• _ACTIVITY_:
Quote every line below exactly as it reads.

• _GIVEN DATA_:
☆ ☆ ☆ ☆ ☆
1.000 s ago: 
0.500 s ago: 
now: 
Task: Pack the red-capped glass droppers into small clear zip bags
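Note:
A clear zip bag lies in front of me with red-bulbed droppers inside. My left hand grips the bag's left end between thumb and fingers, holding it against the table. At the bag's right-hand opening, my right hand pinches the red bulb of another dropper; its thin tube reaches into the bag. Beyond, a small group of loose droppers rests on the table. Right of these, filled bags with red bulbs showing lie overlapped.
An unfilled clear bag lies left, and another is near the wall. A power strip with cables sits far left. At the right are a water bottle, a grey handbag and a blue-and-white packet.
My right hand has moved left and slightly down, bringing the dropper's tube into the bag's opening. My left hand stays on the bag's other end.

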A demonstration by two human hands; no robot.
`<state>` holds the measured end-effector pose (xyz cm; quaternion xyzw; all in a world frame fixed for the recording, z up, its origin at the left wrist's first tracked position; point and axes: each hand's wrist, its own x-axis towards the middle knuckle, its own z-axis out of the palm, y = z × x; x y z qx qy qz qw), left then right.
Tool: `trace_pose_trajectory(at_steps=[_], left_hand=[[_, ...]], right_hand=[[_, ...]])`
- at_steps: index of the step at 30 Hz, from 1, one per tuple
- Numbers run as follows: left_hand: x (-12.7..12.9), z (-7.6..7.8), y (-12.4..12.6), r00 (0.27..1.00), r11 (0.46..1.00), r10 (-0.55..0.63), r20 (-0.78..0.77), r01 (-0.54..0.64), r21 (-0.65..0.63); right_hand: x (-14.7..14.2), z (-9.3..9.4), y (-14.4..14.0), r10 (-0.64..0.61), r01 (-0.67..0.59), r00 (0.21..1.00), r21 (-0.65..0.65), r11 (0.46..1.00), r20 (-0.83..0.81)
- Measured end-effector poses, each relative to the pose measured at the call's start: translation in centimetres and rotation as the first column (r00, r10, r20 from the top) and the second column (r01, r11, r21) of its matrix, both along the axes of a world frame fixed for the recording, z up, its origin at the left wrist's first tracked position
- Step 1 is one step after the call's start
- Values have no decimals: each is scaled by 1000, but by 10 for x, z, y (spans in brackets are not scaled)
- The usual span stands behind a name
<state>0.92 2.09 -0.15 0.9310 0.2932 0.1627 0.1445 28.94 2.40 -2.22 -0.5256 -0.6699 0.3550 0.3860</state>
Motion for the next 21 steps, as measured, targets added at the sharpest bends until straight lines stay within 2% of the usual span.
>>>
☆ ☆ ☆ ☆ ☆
• _RESULT OF THIS TASK_:
1.000 s ago: 
0.500 s ago: 
now: 
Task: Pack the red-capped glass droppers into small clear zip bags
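Note:
A clear zip bag lies in front of me with red-bulbed droppers inside. My left hand grips the bag's left end between thumb and fingers, holding it against the table. At the bag's right-hand opening, my right hand pinches the red bulb of another dropper; its thin tube reaches into the bag. Beyond, a small group of loose droppers rests on the table. Right of these, filled bags with red bulbs showing lie overlapped.
An unfilled clear bag lies left, and another is near the wall. A power strip with cables sits far left. At the right are a water bottle, a grey handbag and a blue-and-white packet.
My right hand has moved left and slightly down, bringing the dropper's tube into the bag's opening. My left hand stays on the bag's other end.
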
A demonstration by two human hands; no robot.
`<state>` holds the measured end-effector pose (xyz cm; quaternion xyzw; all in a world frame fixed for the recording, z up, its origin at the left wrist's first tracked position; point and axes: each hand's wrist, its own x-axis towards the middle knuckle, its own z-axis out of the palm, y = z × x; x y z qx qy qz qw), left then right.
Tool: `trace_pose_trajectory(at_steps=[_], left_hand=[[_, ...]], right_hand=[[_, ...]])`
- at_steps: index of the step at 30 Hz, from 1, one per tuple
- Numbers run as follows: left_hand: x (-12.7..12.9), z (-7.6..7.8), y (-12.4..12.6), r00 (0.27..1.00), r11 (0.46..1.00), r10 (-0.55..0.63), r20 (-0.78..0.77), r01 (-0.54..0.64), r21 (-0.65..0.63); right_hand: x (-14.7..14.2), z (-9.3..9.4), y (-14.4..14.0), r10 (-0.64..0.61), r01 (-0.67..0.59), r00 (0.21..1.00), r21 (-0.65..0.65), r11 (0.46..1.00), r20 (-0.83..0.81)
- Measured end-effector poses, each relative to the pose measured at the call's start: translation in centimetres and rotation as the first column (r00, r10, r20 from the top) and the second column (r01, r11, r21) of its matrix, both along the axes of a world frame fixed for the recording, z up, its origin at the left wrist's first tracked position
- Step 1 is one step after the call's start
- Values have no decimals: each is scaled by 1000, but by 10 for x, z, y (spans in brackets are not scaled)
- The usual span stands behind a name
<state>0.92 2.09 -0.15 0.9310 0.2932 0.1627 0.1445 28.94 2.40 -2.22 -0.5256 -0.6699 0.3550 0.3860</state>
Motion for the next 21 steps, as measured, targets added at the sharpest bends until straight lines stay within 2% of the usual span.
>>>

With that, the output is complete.